Um dies zu erreichen, sind für Frau Golla bestimmte Bedingungen erforderlich: „einen sicheren Aufenthalt, schnellen Zugang zu menschenwürdigem Wohnraum, zu Sprachkursen, zu Arbeit und zu Bildung.“ Ebenso wichtig seien schnelle und großzügige Anerkennung mitgebrachter beruflicher Qualifikationen und Arbeitserfahrungen sowie Kontakt zu Menschen aus der Aufnahmegesellschaft.
Viele Ankommende haben den Wunsch, sich zu integrieren und setzten dies auch tatsächlich um, so Golla. „Viele der Menschen in der Beratung sagen: ‚Deutschland hat mir Sicherheit gegeben, jetzt möchte ich auch etwas zurückgeben, z. B. indem ich Steuern zahle und/oder anderen Menschen helfe.‘“ Skeptikern begegnet sie mit persönlicher Erfahrung aber auch Fakten: „Über 20 Jahre Berufserfahrung sagen: Das klappt.“ Und: „Die ‚Geschichte‘ bzw. eine Studie des Instituts für Arbeitsmarkt- und Berufsforschung (IAB) zeigt, dass über die Hälfte der 2015 zugezogenen Geflüchteten erwerbstätig sind und unserer Erfahrung nach auch sozial gut integriert sind.“
Rückschritte, Herausforderungen und Zuversicht
Aber Mona Golla spürt heute eine andere Atmosphäre. „Die Gesellschaft inklusive Politiker*innen und Gesetzgebung ist in den letzten Jahren weit nach rechts gerückt.“ Heutzutage würden rassistische und herabwürdigende Äußerungen offen ausgesprochen – selbst aus der Mitte der Gesellschaft. Parallel dazu werde die rechtliche Situation strenger: Sie führt das „Sicherheitspaket 2024“, die beabsichtigte Unterbrechung des Familiennachzugs sowie Beschränkungen bei den Leistungen für Asylbewerber in Dublin-Fällen als Beispiele an.

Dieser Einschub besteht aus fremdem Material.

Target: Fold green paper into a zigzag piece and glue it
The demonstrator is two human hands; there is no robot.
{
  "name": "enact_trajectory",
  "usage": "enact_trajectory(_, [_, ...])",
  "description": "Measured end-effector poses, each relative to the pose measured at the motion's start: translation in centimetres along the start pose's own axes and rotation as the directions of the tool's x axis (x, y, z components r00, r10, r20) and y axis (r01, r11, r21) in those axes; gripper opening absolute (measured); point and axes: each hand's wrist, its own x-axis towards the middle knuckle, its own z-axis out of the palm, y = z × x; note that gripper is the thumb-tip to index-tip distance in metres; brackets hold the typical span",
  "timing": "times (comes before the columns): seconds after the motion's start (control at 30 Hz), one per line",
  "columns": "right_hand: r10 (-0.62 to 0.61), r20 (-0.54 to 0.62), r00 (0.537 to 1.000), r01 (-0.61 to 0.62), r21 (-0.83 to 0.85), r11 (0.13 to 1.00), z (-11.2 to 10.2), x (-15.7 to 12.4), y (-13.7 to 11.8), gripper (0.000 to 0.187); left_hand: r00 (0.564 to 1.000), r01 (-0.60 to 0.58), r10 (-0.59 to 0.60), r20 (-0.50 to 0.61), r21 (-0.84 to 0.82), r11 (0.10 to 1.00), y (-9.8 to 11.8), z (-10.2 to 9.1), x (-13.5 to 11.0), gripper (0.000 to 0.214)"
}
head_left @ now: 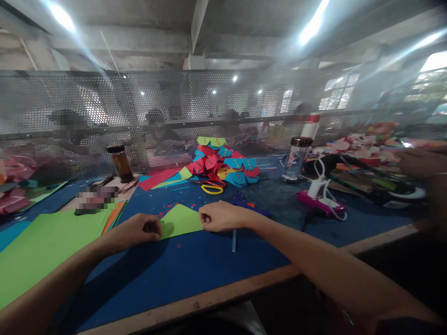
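Note:
A small folded piece of light green paper (179, 219) lies on the blue table top (195, 265) in front of me. My left hand (138, 229) pinches its left corner with curled fingers. My right hand (218, 217) grips its right edge, fingers closed. Both forearms reach in from the bottom of the view.
A stack of green and orange paper sheets (45, 244) lies at the left. A pile of folded red, blue and green paper shapes (223, 164) and yellow-handled scissors (212, 188) sit behind. Two jars (120, 163) (296, 158), a glue gun (321, 193) and a mesh screen (209, 102) with people behind it stand at the back.

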Motion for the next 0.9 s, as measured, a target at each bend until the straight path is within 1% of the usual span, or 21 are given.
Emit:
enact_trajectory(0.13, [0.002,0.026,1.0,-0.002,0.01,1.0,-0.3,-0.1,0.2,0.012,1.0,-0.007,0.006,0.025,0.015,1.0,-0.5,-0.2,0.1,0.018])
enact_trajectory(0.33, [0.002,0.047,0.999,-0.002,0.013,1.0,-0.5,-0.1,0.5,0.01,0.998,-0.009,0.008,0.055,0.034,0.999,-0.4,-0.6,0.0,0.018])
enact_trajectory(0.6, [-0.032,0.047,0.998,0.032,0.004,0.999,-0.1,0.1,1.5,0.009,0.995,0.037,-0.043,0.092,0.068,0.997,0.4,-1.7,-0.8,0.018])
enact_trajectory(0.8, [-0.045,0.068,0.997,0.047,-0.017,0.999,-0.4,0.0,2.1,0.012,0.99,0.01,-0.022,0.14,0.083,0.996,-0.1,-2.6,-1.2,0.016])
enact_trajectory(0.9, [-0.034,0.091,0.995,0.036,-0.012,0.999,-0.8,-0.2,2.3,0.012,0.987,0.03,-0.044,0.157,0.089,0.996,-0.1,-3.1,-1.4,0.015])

Die Konsequenzen spüre auch das Ehrenamt: „Helfer*innen sind vermehrt mit einer komplexen rechtlichen Lage konfrontiert, mit rassistischen und ablehnenden Behördenmitarbeiter*innen und dadurch belasteten Geflüchteten. Durch diese Herausforderung, aber auch durch die allgemeine politische Entwicklung, beendeten viele Menschen ihr Engagement für Geflüchtete.“
Es muss verstanden werden, dass Integration ein Bewegen aller Beteiligten braucht.“
Für gelungene Integration sei finanzielle Unterstützung erforderlich: für die Weiterbildung von Fachkräften im Bildungsbereich, für Projekte gegen Rassismus, für sozialen Wohnraum, Sprachfördermaßnahmen und psychosoziale Betreuung. Hilfreich wäre Geld für Therapieplätze und psychosoziale Zentren – und nicht Kürzungen, wie aktuell geplant.
Trotz aller Rückschritte bleibt Mona Golla überzeugt: Integration gelingt – wenn sie gewollt und unterstützt wird.